Each line of the data must reappear exactly in your answer, with no images included.

[Input]:
=== Begin Enclosure ===
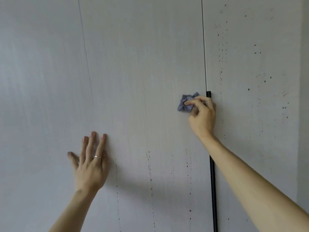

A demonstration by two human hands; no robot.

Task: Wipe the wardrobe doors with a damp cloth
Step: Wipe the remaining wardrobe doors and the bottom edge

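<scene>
Here, in view: a person reaches up with both bare hands to pale grey wardrobe doors that fill the frame, seen from head height.
Cloth: a small blue-grey cloth (186, 102), scrunched into a wad, sits pressed against the middle door (142, 64). It is close to that door's right edge, just beside the top of a black bar handle (212, 181).
Right hand: the right hand (202, 118) has its grip clamped on the cloth, with thumb and fingers pinching it. Bunching it up probably gives a firm pad to rub with.
Left hand: the left hand (91, 164) lies flat on the same door, lower down and well to the left. Its fingers are straight and spread, so its grip is apart and holds nothing. It probably steadies the body or braces the door against the rubbing. A ring (97, 156) shows on one finger.
Dirt: dark specks (220, 79) dot the right door (250, 114) in loose vertical trails, and more run down the lower part of the middle door.
Progress: by the marks, the patch around the cloth looks clean, while the right door and the lower panel are not yet wiped.
Risk: the handle could snag the cloth.
</scene>
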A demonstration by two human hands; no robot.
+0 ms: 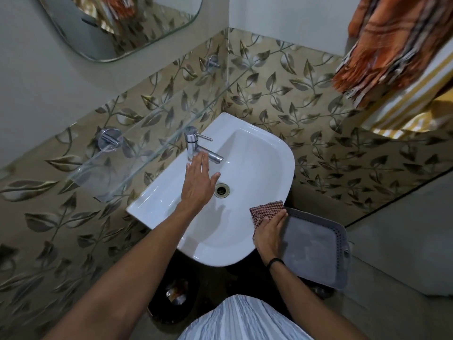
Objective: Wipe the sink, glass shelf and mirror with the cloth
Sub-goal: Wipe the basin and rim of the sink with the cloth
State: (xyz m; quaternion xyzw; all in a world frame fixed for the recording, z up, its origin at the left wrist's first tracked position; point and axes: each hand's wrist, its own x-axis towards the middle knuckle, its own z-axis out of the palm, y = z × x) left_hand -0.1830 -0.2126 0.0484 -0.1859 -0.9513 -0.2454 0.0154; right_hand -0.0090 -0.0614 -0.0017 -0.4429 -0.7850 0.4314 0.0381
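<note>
A white sink [264,153] is fixed in a tiled corner, with a chrome tap [193,143] at its back and a drain [221,190] in the bowl. My left hand [198,182] hovers flat over the bowl, fingers stretched out, fingertips just below the tap spout. My right hand [269,234] holds a red-and-white checked cloth [266,211] at the sink's front right rim. A glass shelf [147,148] runs along the wall above the tap. The mirror [122,25] hangs at the upper left, partly cut off by the frame.
A grey plastic basket [318,249] stands right of the sink, under my right hand. An orange checked towel [392,45] hangs at the upper right. A dark bin [174,295] sits on the floor below the sink. Leaf-patterned tiles cover both walls.
</note>
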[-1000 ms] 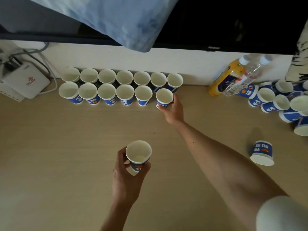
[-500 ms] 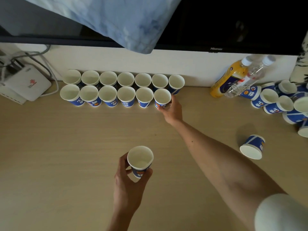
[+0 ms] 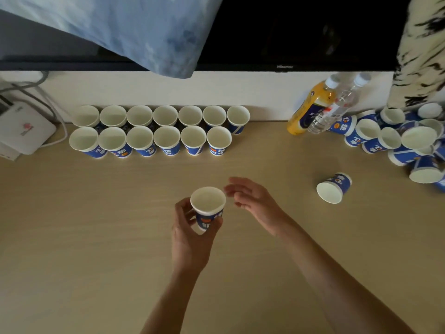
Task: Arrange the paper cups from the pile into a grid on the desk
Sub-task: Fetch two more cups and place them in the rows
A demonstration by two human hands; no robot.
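Note:
My left hand point(image 3: 190, 239) grips a blue-and-white paper cup point(image 3: 208, 208) upright above the middle of the desk. My right hand point(image 3: 252, 201) hovers just to the right of that cup, fingers relaxed and holding nothing. Two rows of upright cups stand against the back wall; the front row ends with a cup point(image 3: 218, 141) at its right. A pile of cups point(image 3: 395, 138) lies at the far right. One loose cup point(image 3: 333, 188) lies on its side between the pile and my hands.
An orange drink bottle point(image 3: 310, 107) and a clear water bottle point(image 3: 337, 107) lean against the wall near the pile. A white router box point(image 3: 24, 128) with cables sits at the left. A dark monitor point(image 3: 289, 32) hangs above, a blue cloth point(image 3: 134, 27) draped over it.
My right hand let go of the cup at the right end of the front row and drew back beside the cup in my left hand. The loose cup rolled slightly.

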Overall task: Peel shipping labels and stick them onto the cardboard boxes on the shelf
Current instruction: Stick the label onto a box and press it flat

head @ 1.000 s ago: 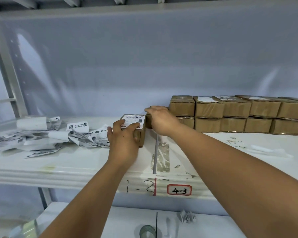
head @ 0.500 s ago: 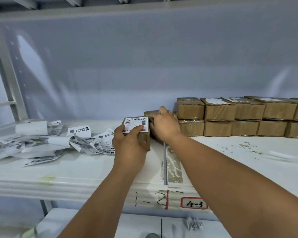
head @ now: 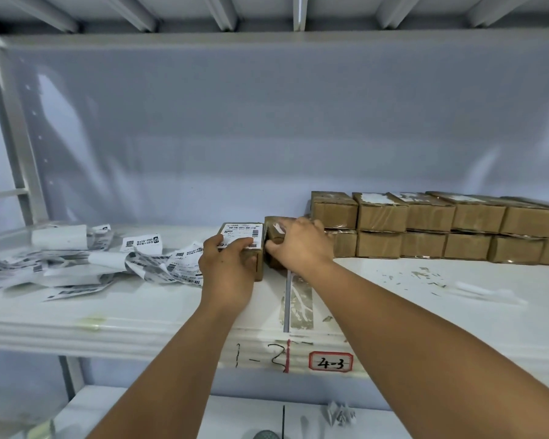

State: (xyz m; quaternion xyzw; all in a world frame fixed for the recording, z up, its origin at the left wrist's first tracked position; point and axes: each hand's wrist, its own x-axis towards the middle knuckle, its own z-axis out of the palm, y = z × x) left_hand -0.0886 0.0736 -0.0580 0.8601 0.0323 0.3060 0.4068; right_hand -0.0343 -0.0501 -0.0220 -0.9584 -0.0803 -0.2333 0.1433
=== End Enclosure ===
[Solved problem]:
A demonstration by two human hands; no robot.

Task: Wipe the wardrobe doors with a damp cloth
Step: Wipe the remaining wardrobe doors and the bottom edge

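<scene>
Here, in view: a person reaches up with both bare hands to pale grey wardrobe doors that fill the frame, seen from head height.
Cloth: a small blue-grey cloth (186, 102), scrunched into a wad, sits pressed against the middle door (142, 64). It is close to that door's right edge, just beside the top of a black bar handle (212, 181).
Right hand: the right hand (202, 118) has its grip clamped on the cloth, with thumb and fingers pinching it. Bunching it up probably gives a firm pad to rub with.
Left hand: the left hand (91, 164) lies flat on the same door, lower down and well to the left. Its fingers are straight and spread, so its grip is apart and holds nothing. It probably steadies the body or braces the door against the rubbing. A ring (97, 156) shows on one finger.
Dirt: dark specks (220, 79) dot the right door (250, 114) in loose vertical trails, and more run down the lower part of the middle door.
Progress: by the marks, the patch around the cloth looks clean, while the right door and the lower panel are not yet wiped.
Risk: the handle could snag the cloth.
</scene>
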A demonstration by two human hands; no robot.
+0 ms: 
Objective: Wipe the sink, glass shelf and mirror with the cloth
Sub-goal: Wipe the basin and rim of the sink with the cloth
State: (xyz m; quaternion xyzw; all in a world frame fixed for the recording, z up, its origin at the left wrist's first tracked position; point and axes: each hand's wrist, its own x-axis towards the middle knuckle, its own z-axis out of the palm, y = z × x) left_hand -0.1830 -0.2126 0.0484 -0.1859 -0.9513 -0.2454 0.0154; right_hand -0.0090 -0.0614 -0.0017 -0.4429 -0.7850 0.4314 0.0381
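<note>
A white sink [264,153] is fixed in a tiled corner, with a chrome tap [193,143] at its back and a drain [221,190] in the bowl. My left hand [198,182] hovers flat over the bowl, fingers stretched out, fingertips just below the tap spout. My right hand [269,234] holds a red-and-white checked cloth [266,211] at the sink's front right rim. A glass shelf [147,148] runs along the wall above the tap. The mirror [122,25] hangs at the upper left, partly cut off by the frame.
A grey plastic basket [318,249] stands right of the sink, under my right hand. An orange checked towel [392,45] hangs at the upper right. A dark bin [174,295] sits on the floor below the sink. Leaf-patterned tiles cover both walls.
</note>
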[-1000 ms] 
[-500 ms] 
[+0 ms] 
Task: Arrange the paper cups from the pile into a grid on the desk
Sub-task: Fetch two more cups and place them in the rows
A demonstration by two human hands; no robot.
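Note:
My left hand point(image 3: 190, 239) grips a blue-and-white paper cup point(image 3: 208, 208) upright above the middle of the desk. My right hand point(image 3: 252, 201) hovers just to the right of that cup, fingers relaxed and holding nothing. Two rows of upright cups stand against the back wall; the front row ends with a cup point(image 3: 218, 141) at its right. A pile of cups point(image 3: 395, 138) lies at the far right. One loose cup point(image 3: 333, 188) lies on its side between the pile and my hands.
An orange drink bottle point(image 3: 310, 107) and a clear water bottle point(image 3: 337, 107) lean against the wall near the pile. A white router box point(image 3: 24, 128) with cables sits at the left. A dark monitor point(image 3: 289, 32) hangs above, a blue cloth point(image 3: 134, 27) draped over it.
My right hand let go of the cup at the right end of the front row and drew back beside the cup in my left hand. The loose cup rolled slightly.
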
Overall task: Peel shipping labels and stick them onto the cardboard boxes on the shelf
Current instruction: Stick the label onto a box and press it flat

head @ 1.000 s ago: 
head @ 0.500 s ago: 
head @ now: 

State: (xyz m; quaternion xyzw; all in a world frame fixed for the recording, z up, its origin at the left wrist's first tracked position; point and axes: each hand's wrist, its own x-axis towards the middle knuckle, its own z-axis out of the palm, y = z × x) left_hand -0.0886 0.0736 -0.0580 0.8601 0.0323 0.3060 0.4068; right_hand -0.0343 -0.0501 -0.0220 -0.9584 -0.0803 -0.2333 0.1433

The response to this exercise is complete.